I buttafuori obbligatori per legge

15 Dicembre 2018

Un operatore della Daga security: troppo spesso si fa ricorso a figure non qualificate

PESCARA. «Tutti i locali devono avere per legge un addetto alla sicurezza, lo prevede il decreto Maroni del 2009 che va a uniformare e ad abilitare la figura dell’addetto alla sicurezza per la prevenzione, il controllo e la salvaguardia di pubblica incolumità. Ma quanti operatori del divertimento, per questo, si rivolgono a professionisti? La prassi è che spesso a fare il buttafuori si chiami l’amico che per 50 euro sta davanti al locale. Ma che, se succede qualcosa, non sa da che parte cominciare». La denuncia arriva da Luigi Azzaro, security manager e amministratore della società Nemesi Defense pro, che opera con il marchio Daga security. Con un pacchetto di 72 persone abilitate alla vigilanza, ne ha 25 formate solo come operatori di sicurezza. «Un ruolo», rimarca Azzaro, «che non è solo di controllo e prevenzione per allontanare persone moleste, ma è abilitato anche al primo soccorso e alla gestione delle emergenze con la competenza, anche, di controllare la capienza e preventivamente anche le uscite di sicurezza del locale, in modo da sapere come muoversi in caso di emergenza. Un ruolo spesso sottovalutato dagli operatori che su questa voce tendono a risparmiare, dimenticando le competenze e il ruolo che può svolgere nella tutela dell’incolumità pubblica». A cominciare dai controlli davanti al locale: «Non possiamo perquisire direttamente, come le forze dell’ordine, ma possiamo però chiedere al cliente di mostrarci che cosa ha in borsa o nelle tasche, e al rifiuto possiamo chiamare le forze di polizia.

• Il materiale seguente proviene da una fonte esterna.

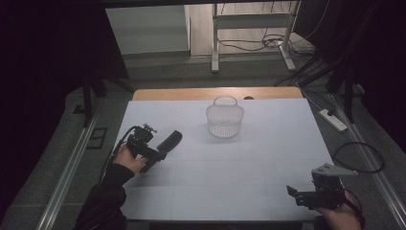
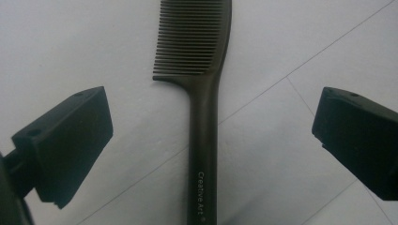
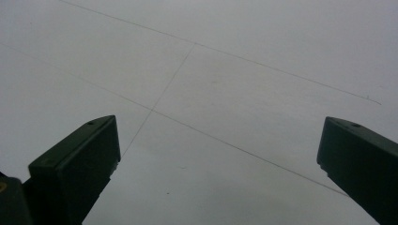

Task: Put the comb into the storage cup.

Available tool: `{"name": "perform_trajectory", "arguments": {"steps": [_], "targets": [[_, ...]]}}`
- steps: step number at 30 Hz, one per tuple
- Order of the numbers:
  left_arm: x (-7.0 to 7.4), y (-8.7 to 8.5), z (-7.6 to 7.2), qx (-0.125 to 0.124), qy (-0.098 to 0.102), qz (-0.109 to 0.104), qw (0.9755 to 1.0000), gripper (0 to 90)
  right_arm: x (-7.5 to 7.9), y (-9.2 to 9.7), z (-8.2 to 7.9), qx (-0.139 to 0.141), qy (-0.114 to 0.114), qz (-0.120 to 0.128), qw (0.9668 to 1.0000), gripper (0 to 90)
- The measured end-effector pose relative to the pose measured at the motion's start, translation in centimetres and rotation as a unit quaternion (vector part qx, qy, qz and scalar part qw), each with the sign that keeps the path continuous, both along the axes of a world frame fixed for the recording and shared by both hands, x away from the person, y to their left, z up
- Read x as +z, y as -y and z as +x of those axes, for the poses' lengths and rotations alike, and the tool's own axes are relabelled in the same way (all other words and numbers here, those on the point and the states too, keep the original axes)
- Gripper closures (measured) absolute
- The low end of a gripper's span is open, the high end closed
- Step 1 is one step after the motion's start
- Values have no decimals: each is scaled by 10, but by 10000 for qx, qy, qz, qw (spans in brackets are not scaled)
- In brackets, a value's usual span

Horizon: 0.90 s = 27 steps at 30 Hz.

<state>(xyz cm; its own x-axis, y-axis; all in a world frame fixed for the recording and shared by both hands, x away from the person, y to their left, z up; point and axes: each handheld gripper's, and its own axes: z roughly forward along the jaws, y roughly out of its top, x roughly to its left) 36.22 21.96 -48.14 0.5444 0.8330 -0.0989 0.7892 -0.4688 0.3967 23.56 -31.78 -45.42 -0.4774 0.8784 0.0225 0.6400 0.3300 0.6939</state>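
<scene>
A black comb (image 1: 170,141) with a long handle lies flat on the white table (image 1: 239,167), left of the middle. My left gripper (image 1: 155,153) is held low just behind its handle end. In the left gripper view the comb (image 2: 202,140) runs straight up between the two jaws of the open left gripper (image 2: 211,105), which stand wide apart on either side of the handle without touching it. A white wire basket (image 1: 224,119) with a handle stands upright at the back centre. My right gripper (image 1: 294,194) hovers open over bare table (image 3: 218,122) at the front right corner.
The table's wooden far edge (image 1: 215,93) shows behind the white sheet. On the floor to the right lie a power strip (image 1: 333,120) and a looped black cable (image 1: 359,158). A white metal frame (image 1: 251,33) stands on the floor beyond the table.
</scene>
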Motion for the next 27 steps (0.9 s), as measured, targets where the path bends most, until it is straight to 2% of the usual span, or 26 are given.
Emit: {"name": "perform_trajectory", "arguments": {"steps": [13,16,27], "targets": [[-6,6,6,3,-88,102,9999,0,0,0,0,-3,-18,-2,10000,0],[-10,5,6,28,-145,50,9999,0,0,0,0,0,-18,-4,10000,0],[-28,8,1,-32,-209,255,9994,0,0,0,0,7,-19,-4,10000,0]]}}
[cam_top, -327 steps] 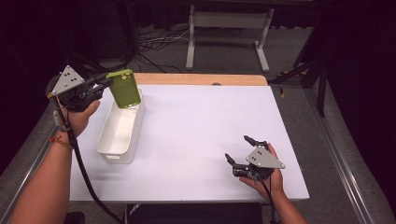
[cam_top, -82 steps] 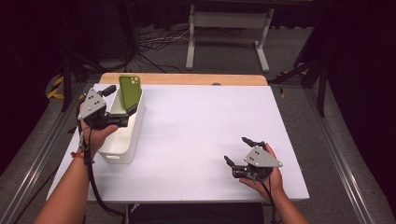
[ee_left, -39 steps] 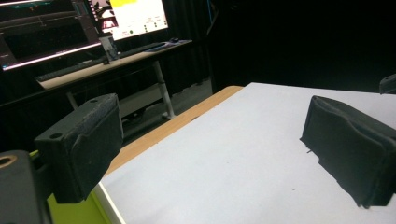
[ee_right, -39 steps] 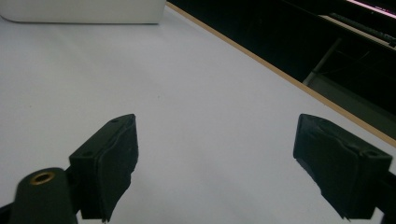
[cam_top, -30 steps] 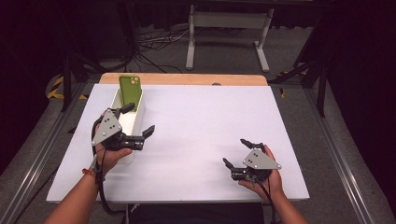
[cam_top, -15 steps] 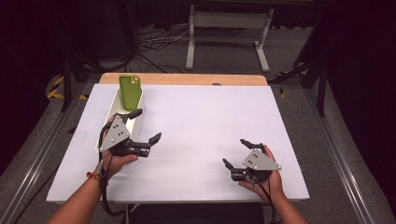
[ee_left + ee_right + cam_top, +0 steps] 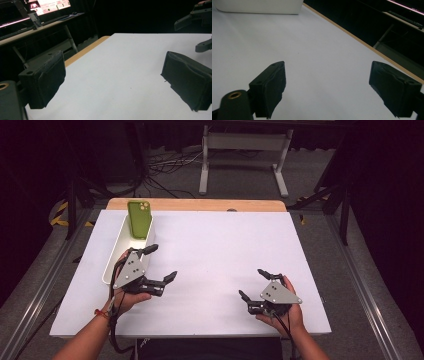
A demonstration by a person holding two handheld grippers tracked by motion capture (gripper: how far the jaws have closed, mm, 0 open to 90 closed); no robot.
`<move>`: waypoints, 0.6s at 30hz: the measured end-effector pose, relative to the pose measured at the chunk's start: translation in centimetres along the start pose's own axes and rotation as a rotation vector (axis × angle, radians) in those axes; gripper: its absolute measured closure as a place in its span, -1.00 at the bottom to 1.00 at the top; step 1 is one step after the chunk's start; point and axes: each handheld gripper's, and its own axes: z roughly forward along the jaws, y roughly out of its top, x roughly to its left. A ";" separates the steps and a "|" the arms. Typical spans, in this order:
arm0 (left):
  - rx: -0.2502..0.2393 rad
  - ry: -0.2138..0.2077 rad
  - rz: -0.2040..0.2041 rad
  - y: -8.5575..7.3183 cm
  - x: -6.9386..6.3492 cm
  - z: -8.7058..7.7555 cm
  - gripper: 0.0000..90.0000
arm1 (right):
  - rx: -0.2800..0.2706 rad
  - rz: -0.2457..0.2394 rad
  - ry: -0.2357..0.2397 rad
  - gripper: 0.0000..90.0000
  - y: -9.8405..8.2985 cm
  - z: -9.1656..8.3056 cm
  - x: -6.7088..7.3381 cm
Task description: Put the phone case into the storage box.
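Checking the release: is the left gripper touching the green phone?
Apart. The high view shows the left gripper open, well short of the green phone standing in the white bin.

A tray point(image 7: 114, 254) lies on the table point(image 7: 220, 250) along its left side. A phone point(image 7: 139, 219) stands upright in the far end of the tray, leaning on its far wall. The left gripper point(image 7: 159, 265) is just right of the tray's near end, over the table. The right gripper point(image 7: 254, 285) is well apart, near the front right corner of the table.

Green phone point(image 7: 139, 218), white bin point(image 7: 114, 256), white table point(image 7: 215, 250) w/ tan edge, black jaws.
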 end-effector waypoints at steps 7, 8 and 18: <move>0.015 -0.029 0.019 -0.2 -1.3 -0.1 -0.87 | 0.000 -0.003 -0.001 -0.67 0.0 -0.1 0.0; 0.018 -0.034 0.017 -0.2 -1.4 0.0 -0.87 | -0.001 -0.005 -0.001 -0.67 0.0 -0.1 0.0; 0.052 -0.052 0.025 -1.1 -2.2 0.3 -0.87 | -0.005 -0.006 0.004 -0.67 0.2 -0.3 0.2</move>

E abbiamo il metal detector. Strumento che però non sempre è richiesto perché ritenuto respingente per la clientela. Ma si dimentica che quel controllo lo facciamo prima di tutto per le persone che si vanno a divertire». Quanto alla tragica vicenda di Corinaldo, Azzaro non ha dubbi: «A 15 anni i ragazzi non devono stare nei locali, se non ci sono figure qualificate che ne garantiscono la sicurezza. Non devono starci perché a 15 anni comunque l’alcol lo consumano, magari anche prima di entrare. Ma se succede qualcosa non hanno la lucidità per capire come comportarsi, sono più facilmente preda del panico collettivo. Quello che è successo a Corinaldo è avvenuto in un contesto assimilabile a tanti altri che si verificano a Pescara». (s.d.l.)